You are viewing a plain text version of this content. The canonical link for it is here.
Posted to dev@lucene.apache.org by bu...@apache.org on 2004/02/06 17:55:14 UTC
DO NOT REPLY [Bug 18927] -
[PATCH] Term Vector support
DO NOT REPLY TO THIS EMAIL, BUT PLEASE POST YOUR BUG
RELATED COMMENTS THROUGH THE WEB INTERFACE AVAILABLE AT
<http://nagoya.apache.org/bugzilla/show_bug.cgi?id=18927>.
ANY REPLY MADE TO THIS MESSAGE WILL NOT BE COLLECTED AND
INSERTED IN THE BUG DATABASE.
http://nagoya.apache.org/bugzilla/show_bug.cgi?id=18927
[PATCH] Term Vector support
grant_ingersoll@yahoo.com changed:
What |Removed |Added
----------------------------------------------------------------------------
Summary|Term Vector support |[PATCH] Term Vector support
------- Additional Comments From grant_ingersoll@yahoo.com 2004-02-06 16:55 -------
Attached is Dmitry's code updated for 1.3. Here are my notes on the
implementation (which are also included in the attachment)

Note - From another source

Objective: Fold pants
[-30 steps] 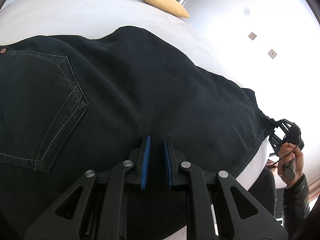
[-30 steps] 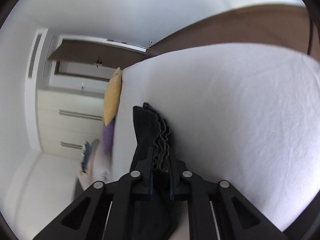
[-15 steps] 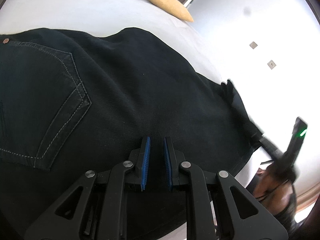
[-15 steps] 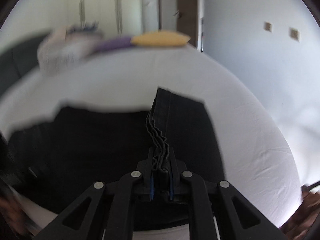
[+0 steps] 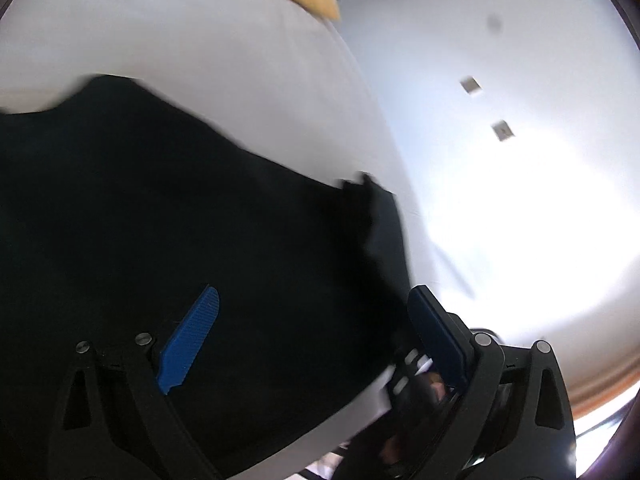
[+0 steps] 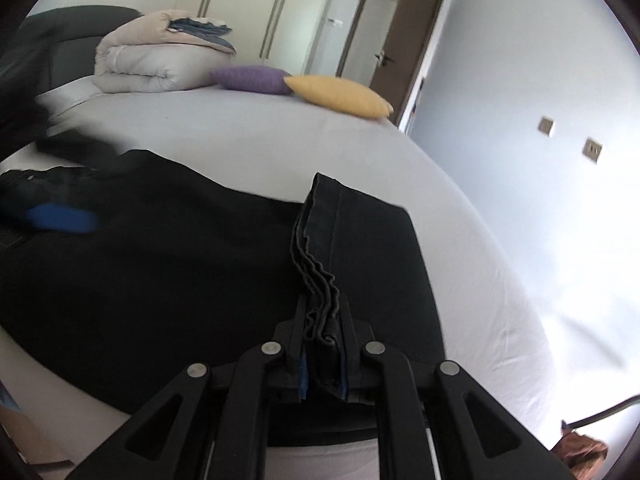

The patch is in the zip and is named termVector1.3Patch.txt and
was generate using cvs diff -Nu at the root of the tree.
If there are any questions, I would be more than happy to help via the mailing
list.
-----------------------------------------------
Notes on the re-implemenation of Dmitry's Term Vector enhancements for Lucene
1.3.
Please see http://nagoya.apache.org/eyebrowse/ReadMsg?listName=lucene-
dev@jakarta.apache.org&msgId=114748
for the original patch.
General Notes
-----------------------
I used Dmitry's code as a template by getting it working against 1.2 and then
going through by hand
and applying it against the HEAD. Thanks to Dmitry's great notes, it was
relatively painless. All of
the tests against HEAD pass.
Differences from 1.2 Version
----------------------------
The most significant change I had to make is that in the
TermFreqVector interface the getTermNumbers() method has been replaced by a
getTerms() method which
returns an array of Strings. These strings are the equivalent of Term.text()

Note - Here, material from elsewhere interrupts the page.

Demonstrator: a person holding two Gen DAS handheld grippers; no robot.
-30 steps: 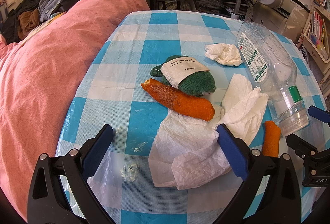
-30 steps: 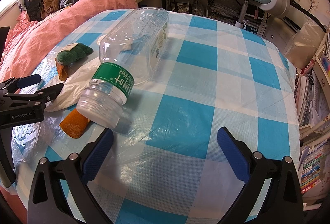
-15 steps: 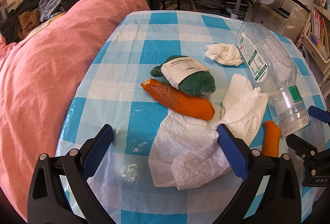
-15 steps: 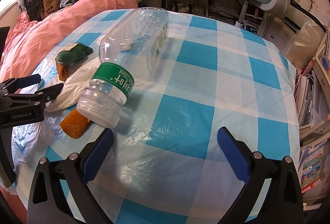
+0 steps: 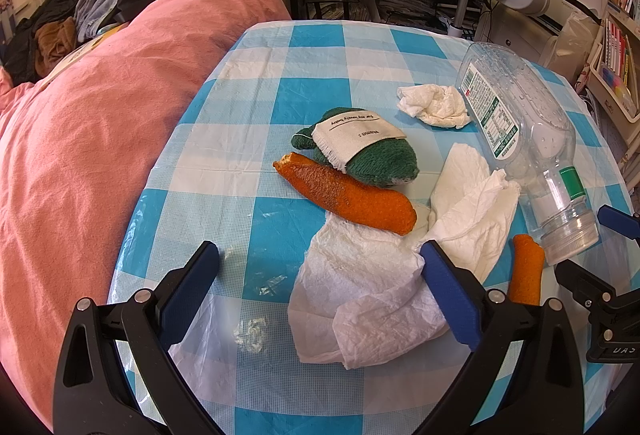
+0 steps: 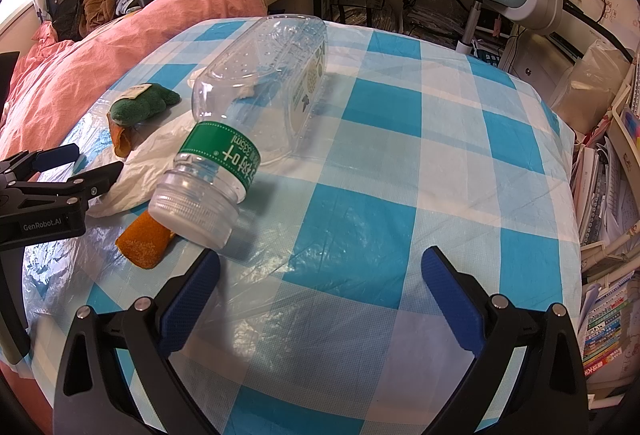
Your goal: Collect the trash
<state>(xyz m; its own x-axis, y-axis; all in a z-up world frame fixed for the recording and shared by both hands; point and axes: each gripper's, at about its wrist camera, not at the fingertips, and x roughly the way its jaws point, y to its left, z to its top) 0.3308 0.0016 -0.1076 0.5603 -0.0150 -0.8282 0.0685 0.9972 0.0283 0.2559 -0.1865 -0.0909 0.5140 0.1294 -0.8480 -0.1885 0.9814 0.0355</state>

and store the unique string
that has been indexed. While the numbering schema worked to save space it
presented a problem in 1.3 when
it comes to merging because the 1.3 code could support up to Long.MAX_LONG
positions (see TermEnum and
SegmentTermEnum) versus Integer.MAX_INTEGER in 1.2 (at least in my
understanding). This prevented me from
using the termMaps array technique used in 1.2 for remapping the term numbers
from the old segment to the new
segment. To solve this, we needed some globally unique identifier for a term.
For this, I use the term
text plus the field number that the terms came from (which is why there is a
new accessor methods
on TermFreqVector called get/setFieldNum).

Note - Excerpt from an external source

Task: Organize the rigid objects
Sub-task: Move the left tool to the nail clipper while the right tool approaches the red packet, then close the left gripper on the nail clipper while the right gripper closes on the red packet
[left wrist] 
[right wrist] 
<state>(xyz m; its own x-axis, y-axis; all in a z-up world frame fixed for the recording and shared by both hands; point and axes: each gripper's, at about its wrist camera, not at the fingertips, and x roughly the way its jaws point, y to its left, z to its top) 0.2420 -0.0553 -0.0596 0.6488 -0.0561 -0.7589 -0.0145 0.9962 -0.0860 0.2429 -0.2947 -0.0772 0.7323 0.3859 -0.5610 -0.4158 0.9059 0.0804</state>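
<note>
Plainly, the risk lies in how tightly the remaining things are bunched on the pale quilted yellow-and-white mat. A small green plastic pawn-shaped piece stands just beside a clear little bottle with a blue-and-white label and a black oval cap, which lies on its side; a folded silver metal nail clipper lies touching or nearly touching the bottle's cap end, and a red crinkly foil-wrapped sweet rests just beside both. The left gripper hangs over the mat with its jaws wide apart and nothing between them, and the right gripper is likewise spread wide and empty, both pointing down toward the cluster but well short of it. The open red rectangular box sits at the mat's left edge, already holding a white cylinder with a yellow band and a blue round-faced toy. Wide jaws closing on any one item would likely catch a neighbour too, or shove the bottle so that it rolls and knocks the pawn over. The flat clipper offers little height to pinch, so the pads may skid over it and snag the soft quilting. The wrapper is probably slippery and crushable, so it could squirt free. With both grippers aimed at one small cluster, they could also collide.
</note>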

The side benefit of this is that merging is much simpler, as we can just
iterate over the readers and
vectors add the terms from the old TermVector to the new TermVectorWriter, we
don't have to do any
remapping. The down side to this is the term vector files are going to take up
more space on the disk.
I believe I have overcome the limitation that you can only retrieve term
vectors on optimized indices.
The SegmentsReader, which previously through runtime exceptions for the
getTermVector methods now properly
implements them.
Compatibility
----------------------
Similar to Dmitry's, I believe the index files should be backward compatible.
Performance
----------------------
Have not run thorough performance tests, but I did do the following runs, one
with term vectors and one
without term vectors:
Index Size: 12598 documents with 88362 terms. The documents in question are XML
files where all of the TEXT
was extracted and indexed.
Without TVs:
Drive Space Used: 42 MB
Time to index: 5 minutes, 30 seconds
With TVs:
Drive Space Used: 71.3 MB
Time to index: 6 minutes, 2 seconds
Your mileage may vary.
Limitations
------------------------
Not sure what they are yet. I am sure there are places that could be
optimized. The numbering scheme
could probably be reinstituted by using some type of Paging Array or array of
arrays scheme that allows you
to store really large number of values.
FilterIndexReader throws an UnsupportedOperationException for the new Term
Vector methods.
I did not test with compound files. Do not know if they are compatible.
Other limitations are probably those of omission. That is, are the new methods
sufficient for doing what
people need to do? I can think of a few:
1. Since only terms and frequencies are stored, something to quickly calculate
the actual weight of the term
as it was scored for the query. I looked into this, but, frankly, I am fairly
confused by the whole
Scorer/Similarity interactions, especially when it comes to nested queries.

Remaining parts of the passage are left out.